# OWNING for Guest Room



## mashandhogan (Dec 21, 2010)

Let me get this straight: If I get an owned reciever, can I activate it and deactivate it on my account as many times as I wish without returning the equipment or access card??

Also, when you call DTV to get a new access card, do you have to have the previous card (because the one on eb* I am looking at doesn't [or at least I think])


----------



## spartanstew (Nov 16, 2005)

Yes.
No.


----------



## mashandhogan (Dec 21, 2010)

Will D* charge me by the day?


----------



## ndole (Aug 26, 2009)

mashandhogan said:


> Will D* charge me by the day?


For service? Nope.


----------



## spartanstew (Nov 16, 2005)

ndole_mbnd said:


> For service? Nope.


Different discussion and not relevant to the OP



mashandhogan said:


> Will D* charge me by the day?


Yes, basically (at least that's how it worked a couple of years ago, when I used to do it).

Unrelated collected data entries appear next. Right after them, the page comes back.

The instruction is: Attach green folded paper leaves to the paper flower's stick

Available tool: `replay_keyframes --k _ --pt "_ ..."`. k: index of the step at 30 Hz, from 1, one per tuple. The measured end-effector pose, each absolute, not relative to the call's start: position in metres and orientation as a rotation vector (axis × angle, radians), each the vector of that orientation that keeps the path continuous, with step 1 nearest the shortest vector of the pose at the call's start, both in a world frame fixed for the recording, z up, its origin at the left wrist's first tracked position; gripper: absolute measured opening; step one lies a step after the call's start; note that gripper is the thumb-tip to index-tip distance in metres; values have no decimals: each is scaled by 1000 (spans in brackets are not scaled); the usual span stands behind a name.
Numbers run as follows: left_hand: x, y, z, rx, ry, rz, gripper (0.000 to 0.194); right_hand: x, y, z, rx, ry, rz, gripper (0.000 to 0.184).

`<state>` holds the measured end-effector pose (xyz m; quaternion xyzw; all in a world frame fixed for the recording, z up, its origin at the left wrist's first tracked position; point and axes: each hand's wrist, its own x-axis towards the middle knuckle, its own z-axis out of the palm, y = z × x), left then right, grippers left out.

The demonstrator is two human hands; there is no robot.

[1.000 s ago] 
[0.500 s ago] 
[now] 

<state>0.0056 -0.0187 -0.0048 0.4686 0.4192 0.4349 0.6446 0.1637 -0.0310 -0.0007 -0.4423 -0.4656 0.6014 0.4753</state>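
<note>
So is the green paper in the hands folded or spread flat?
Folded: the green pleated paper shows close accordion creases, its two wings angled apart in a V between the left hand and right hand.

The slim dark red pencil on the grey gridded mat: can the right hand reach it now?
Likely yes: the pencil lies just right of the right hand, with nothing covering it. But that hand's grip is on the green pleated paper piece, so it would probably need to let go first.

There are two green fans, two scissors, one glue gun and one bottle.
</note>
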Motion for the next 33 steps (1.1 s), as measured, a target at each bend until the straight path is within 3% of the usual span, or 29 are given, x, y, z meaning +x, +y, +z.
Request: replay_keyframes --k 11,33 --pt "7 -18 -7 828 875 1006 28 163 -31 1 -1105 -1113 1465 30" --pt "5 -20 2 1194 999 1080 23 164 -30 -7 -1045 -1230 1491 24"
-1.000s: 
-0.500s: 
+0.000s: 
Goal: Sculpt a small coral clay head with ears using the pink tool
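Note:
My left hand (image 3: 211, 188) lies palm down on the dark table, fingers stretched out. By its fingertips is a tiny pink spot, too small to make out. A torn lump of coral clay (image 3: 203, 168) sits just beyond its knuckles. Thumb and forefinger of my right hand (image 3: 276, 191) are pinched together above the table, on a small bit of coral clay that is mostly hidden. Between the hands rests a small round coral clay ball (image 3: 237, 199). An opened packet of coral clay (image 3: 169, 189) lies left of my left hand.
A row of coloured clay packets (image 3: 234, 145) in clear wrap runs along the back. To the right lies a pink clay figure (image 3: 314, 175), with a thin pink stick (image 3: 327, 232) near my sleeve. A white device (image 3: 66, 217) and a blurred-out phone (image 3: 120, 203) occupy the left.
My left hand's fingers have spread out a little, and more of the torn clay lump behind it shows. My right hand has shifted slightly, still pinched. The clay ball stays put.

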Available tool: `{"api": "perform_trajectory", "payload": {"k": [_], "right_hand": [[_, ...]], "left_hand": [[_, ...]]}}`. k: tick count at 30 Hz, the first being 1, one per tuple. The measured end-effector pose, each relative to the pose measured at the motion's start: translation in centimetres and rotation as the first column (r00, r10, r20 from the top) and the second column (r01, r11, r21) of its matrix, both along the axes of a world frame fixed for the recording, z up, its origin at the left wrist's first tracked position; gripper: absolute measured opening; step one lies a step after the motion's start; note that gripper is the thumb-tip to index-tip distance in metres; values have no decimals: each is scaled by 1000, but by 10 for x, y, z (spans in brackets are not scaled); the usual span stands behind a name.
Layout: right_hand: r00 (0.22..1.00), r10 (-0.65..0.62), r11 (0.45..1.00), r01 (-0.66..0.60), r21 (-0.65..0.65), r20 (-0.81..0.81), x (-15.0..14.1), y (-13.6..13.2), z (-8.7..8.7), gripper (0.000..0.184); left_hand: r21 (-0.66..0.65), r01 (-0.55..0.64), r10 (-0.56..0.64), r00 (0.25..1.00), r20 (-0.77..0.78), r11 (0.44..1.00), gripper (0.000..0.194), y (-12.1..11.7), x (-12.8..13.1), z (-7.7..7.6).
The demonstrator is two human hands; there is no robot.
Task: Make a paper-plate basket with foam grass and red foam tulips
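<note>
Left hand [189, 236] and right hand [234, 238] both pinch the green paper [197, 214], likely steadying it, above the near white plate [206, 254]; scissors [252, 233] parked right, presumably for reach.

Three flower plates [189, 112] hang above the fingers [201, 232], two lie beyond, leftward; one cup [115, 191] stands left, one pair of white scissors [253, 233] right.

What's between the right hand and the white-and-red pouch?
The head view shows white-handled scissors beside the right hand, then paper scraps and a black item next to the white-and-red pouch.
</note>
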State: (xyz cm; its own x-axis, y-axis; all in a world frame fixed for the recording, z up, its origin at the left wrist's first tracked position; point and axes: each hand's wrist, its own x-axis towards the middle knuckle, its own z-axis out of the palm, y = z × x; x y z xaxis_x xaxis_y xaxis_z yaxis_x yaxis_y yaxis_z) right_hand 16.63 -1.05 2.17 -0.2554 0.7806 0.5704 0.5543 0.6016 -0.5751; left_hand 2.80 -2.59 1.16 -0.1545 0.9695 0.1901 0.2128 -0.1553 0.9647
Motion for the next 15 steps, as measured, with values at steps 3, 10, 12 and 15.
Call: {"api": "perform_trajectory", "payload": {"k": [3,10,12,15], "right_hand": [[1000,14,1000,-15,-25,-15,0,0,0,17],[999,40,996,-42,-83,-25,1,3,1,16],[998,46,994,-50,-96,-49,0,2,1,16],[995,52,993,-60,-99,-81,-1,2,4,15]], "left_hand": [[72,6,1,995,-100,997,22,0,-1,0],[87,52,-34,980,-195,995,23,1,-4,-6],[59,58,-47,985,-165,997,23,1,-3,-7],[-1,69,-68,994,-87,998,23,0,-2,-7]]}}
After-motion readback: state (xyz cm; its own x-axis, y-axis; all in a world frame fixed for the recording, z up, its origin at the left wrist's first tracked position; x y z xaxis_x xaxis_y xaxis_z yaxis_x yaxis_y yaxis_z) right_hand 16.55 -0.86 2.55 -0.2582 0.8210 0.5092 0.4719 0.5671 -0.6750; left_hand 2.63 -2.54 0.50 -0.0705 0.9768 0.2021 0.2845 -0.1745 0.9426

If you activate for $5 per month and then deactivate it 3 days later, you'll get a $4.50 credit.


----------



## mashandhogan (Dec 21, 2010)

I am asking, how will theycharge the "mirroring fee.", which would be $0.16/day if my research is correct (partial month charge)


----------



## mashandhogan (Dec 21, 2010)

spartanstew said:


> Yes, basically (at least that's how it worked a couple of years ago, when I used to do it).
> 
> If you activate for $5 per month and then deactivate it 3 days later, you'll get a $4.50 credit.


THANK YOU


----------



## ndole (Aug 26, 2009)

mashandhogan said:


> I am asking, how will theycharge the "mirroring fee.", which would be $0.16/day if my research is correct (partial month charge)


Ah, gotcha. I didn't understand your meaning. Should be a partial credit on your bill.


----------



## matt (Jan 12, 2010)

Remember, when shopping for a used receiver to always check the receiver ID with the access card distribution team (ACDT). Often, whoever first answers the phone at DIRECTV insists they can help with this, and more often than not, they give inaccurate, incomplete, and just downright wrong information. Make sure you are talking to the access card distribution team when calling. If the first person you talk to won't transfer you there, call back and speak to someone else that will. 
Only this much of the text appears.